CheerupSilver Very Cool!!!
Catangro After playing with our expectations, this turns out to be a very different sort of film.
Neive Bellamy Excellent and certainly provocative... If nothing else, the film is a real conversation starter.
Nayan Gough A great movie, one of the best of this year. There was a bit of confusion at one point in the plot, but nothing serious.
cfb-fan-8898 Just watched it last night. Had a real feel to it. It concentrated more on the day to day lives of these kids. It wasn't just about blowing guys away or drug use or dealing on the street corner. The movie was very low key but had its good up tempo parts also. Very realistic. Had no idea that Oliver Stone did this movie. A very underrated film. I also felt that more information on Rapaport's character's mother could have been shared. To go even deeper, more on why Nikki moved to Detroit would have been a plus. Those are minor suggestions though. Still a movie to see if you haven't. I have not seen "Save the Last Dance" so I can't compare. I did like it better than "Jungle Fever".
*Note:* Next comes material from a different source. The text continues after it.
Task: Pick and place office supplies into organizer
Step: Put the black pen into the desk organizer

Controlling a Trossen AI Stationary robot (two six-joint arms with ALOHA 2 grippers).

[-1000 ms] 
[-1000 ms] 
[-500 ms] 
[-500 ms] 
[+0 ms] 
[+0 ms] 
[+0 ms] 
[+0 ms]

tinaprice I love this movie!it's so real.I grew up in Detroit right down the street from where they film this movie and i was a kid when they film this movie there. I was so surprise to see that they film it in the high school i graduated from Frank Cody High School 18445 cathedral Detroit,MI.And the skating rink i grew up going to,Skate Land on the east side.That's crazy!What was film in this movie was really going on in Detroit then, it was bad.It was a lot of hate crimes like that,Detroit was well mixed, but every race pretty much stuck to them self.It wasn't a lot if interracial couple's in Detroit back then,so when there was one, it was a lot of hate crimes because of it.that was back then and even in some cases now it happens,but it's nowhere near as bad.Detroit is still a beautiful place to live,i love it!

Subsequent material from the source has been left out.